◆ **YOUR OBJECTIVE**: Among the records that follow, find the line with "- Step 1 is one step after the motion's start" and the line with "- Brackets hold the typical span". Set down those lines and all lines between them exactly, without adding anything.

[Excerpts from a dataset]
↓↓↓

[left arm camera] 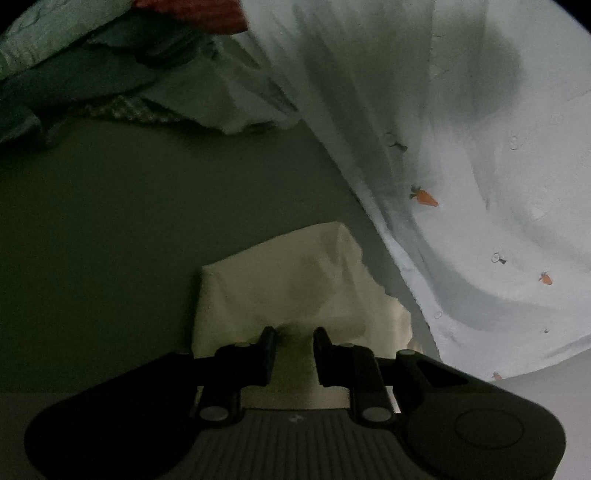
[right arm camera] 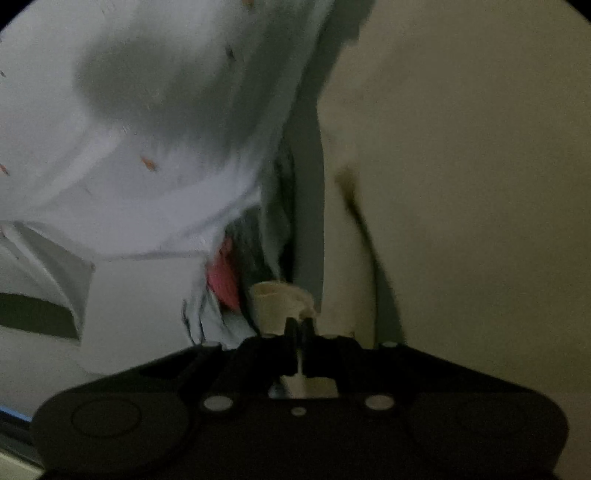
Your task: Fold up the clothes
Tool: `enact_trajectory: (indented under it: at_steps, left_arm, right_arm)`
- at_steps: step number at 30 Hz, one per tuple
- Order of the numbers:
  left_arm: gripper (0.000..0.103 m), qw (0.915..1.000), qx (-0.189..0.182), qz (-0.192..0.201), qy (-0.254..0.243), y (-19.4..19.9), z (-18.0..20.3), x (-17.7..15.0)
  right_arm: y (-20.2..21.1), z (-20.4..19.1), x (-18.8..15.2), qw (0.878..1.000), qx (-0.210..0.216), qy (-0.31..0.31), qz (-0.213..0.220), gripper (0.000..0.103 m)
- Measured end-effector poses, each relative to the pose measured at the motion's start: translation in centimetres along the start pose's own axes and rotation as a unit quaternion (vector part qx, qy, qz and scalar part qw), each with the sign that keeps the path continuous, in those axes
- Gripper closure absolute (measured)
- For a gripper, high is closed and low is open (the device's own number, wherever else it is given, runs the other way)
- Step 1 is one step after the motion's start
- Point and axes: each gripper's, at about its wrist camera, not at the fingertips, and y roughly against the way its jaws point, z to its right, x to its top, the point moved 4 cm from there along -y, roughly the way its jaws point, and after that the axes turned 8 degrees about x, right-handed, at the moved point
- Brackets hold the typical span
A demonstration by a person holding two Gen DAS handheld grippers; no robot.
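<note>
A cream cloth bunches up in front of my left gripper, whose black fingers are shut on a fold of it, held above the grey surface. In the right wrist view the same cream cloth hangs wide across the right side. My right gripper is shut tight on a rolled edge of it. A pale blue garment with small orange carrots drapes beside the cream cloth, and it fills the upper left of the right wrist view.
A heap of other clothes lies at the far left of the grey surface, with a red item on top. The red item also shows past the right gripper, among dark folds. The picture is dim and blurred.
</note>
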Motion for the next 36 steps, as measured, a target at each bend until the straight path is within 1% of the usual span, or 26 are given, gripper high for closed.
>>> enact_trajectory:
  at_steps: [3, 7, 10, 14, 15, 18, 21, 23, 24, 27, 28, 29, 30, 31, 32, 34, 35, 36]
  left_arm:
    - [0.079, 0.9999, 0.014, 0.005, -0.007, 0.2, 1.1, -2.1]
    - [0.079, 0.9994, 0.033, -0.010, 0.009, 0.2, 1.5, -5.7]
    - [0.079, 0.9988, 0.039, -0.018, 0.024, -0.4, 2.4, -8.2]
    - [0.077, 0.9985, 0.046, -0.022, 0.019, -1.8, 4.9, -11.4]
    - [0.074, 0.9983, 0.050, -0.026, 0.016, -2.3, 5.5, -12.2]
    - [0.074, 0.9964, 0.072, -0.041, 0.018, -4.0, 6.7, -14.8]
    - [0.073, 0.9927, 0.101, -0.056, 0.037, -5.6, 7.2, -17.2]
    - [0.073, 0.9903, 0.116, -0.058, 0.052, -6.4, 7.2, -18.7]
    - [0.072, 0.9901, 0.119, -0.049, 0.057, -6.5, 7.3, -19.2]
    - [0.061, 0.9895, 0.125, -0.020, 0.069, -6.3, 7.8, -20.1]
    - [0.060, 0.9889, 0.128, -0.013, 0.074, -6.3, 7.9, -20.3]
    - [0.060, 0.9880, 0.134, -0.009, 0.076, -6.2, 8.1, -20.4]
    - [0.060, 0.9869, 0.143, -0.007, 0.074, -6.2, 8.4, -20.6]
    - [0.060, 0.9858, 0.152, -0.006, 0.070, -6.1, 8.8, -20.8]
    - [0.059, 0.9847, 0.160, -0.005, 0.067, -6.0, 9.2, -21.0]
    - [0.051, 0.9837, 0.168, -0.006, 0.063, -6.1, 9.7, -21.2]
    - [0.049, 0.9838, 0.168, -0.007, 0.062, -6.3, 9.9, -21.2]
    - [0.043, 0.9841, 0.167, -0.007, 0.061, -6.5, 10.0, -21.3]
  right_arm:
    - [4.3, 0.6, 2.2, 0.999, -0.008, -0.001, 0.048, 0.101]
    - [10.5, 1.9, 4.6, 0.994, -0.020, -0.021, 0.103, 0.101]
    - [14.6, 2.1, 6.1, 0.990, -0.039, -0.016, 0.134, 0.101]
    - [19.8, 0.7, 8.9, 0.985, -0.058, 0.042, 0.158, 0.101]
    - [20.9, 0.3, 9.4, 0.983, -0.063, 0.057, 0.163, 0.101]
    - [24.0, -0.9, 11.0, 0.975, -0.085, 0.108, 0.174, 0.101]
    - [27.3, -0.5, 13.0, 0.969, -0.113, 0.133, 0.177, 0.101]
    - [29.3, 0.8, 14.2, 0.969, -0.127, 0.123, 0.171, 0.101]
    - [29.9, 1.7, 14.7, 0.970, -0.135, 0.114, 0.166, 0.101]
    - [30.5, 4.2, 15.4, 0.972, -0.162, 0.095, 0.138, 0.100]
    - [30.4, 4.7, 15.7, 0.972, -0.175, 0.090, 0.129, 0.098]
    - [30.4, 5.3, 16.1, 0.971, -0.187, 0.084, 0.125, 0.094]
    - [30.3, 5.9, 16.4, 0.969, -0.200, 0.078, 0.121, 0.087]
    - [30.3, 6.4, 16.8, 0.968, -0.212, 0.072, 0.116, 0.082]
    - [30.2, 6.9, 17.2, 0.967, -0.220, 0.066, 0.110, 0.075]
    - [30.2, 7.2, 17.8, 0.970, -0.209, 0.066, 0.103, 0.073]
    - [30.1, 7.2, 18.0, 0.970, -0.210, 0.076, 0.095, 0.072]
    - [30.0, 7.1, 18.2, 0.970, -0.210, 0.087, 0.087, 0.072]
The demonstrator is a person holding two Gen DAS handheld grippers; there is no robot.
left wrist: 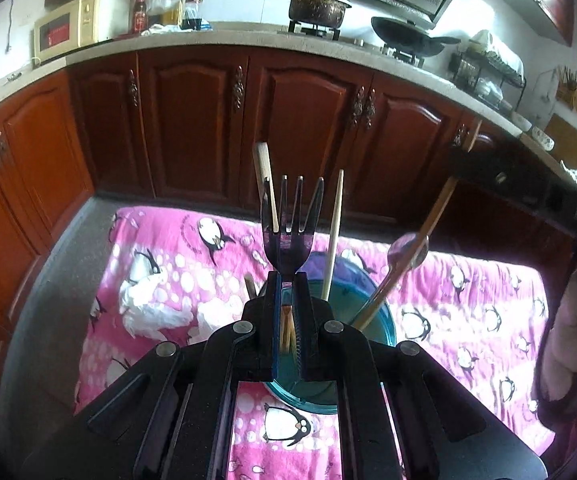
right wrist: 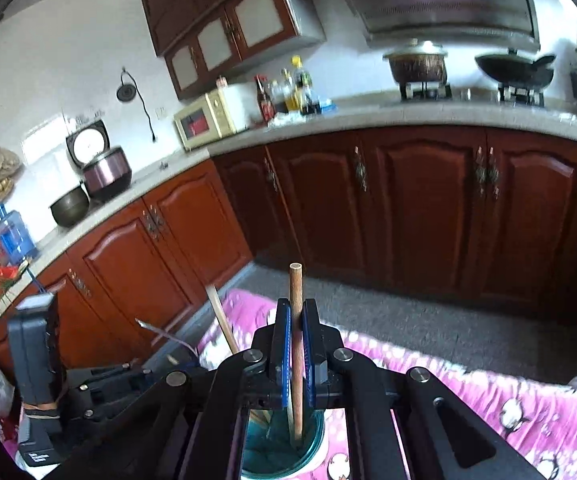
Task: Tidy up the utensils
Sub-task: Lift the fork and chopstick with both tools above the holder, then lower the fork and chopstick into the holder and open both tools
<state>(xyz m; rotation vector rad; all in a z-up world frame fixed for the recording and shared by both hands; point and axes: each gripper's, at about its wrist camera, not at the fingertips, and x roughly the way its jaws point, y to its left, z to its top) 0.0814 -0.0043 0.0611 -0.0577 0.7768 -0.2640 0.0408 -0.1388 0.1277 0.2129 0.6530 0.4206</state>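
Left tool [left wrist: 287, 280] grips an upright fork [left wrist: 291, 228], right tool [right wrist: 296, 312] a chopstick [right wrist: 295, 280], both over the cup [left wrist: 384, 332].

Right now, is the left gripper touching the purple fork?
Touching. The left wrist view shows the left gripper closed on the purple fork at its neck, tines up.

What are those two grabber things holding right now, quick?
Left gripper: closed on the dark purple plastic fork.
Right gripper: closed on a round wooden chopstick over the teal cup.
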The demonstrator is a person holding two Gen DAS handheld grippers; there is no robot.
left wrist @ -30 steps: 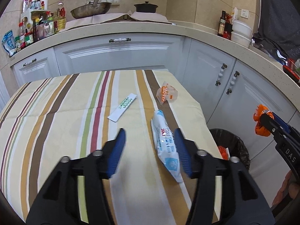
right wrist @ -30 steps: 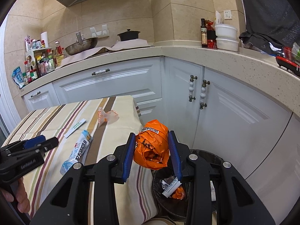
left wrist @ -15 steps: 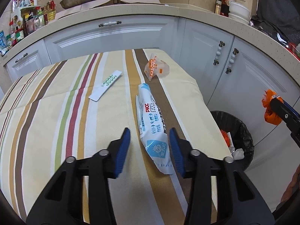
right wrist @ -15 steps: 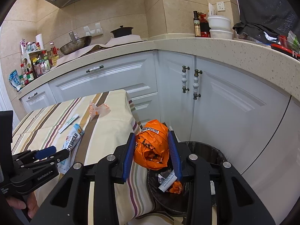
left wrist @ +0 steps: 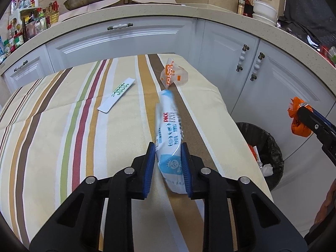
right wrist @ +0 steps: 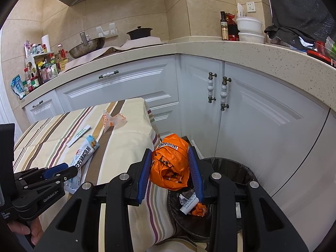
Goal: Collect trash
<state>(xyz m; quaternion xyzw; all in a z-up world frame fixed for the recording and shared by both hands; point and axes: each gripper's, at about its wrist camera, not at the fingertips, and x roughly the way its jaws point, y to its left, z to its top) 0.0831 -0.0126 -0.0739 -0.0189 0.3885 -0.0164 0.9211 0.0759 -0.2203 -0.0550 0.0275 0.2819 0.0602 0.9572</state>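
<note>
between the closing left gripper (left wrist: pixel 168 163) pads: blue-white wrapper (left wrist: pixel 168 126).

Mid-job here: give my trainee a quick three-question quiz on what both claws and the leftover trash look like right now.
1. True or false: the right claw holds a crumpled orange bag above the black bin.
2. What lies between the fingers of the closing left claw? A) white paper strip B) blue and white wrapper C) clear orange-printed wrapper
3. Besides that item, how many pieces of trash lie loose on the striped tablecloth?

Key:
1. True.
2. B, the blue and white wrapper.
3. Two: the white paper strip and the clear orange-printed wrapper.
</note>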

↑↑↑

◆ **RESPONSE TO THIS EXERCISE**:
- Step 1 is one step after the motion's start
- Point and axes: each gripper's, at about its wrist camera, not at the fingertips, and y roughly against the way its jaws point, z to its right, x to its top, the point moved 4 cm from there along -y, roughly the way its jaws point, and after that the axes turned 8 degrees about x, right-handed, at the moved point
- Brackets hold the typical span

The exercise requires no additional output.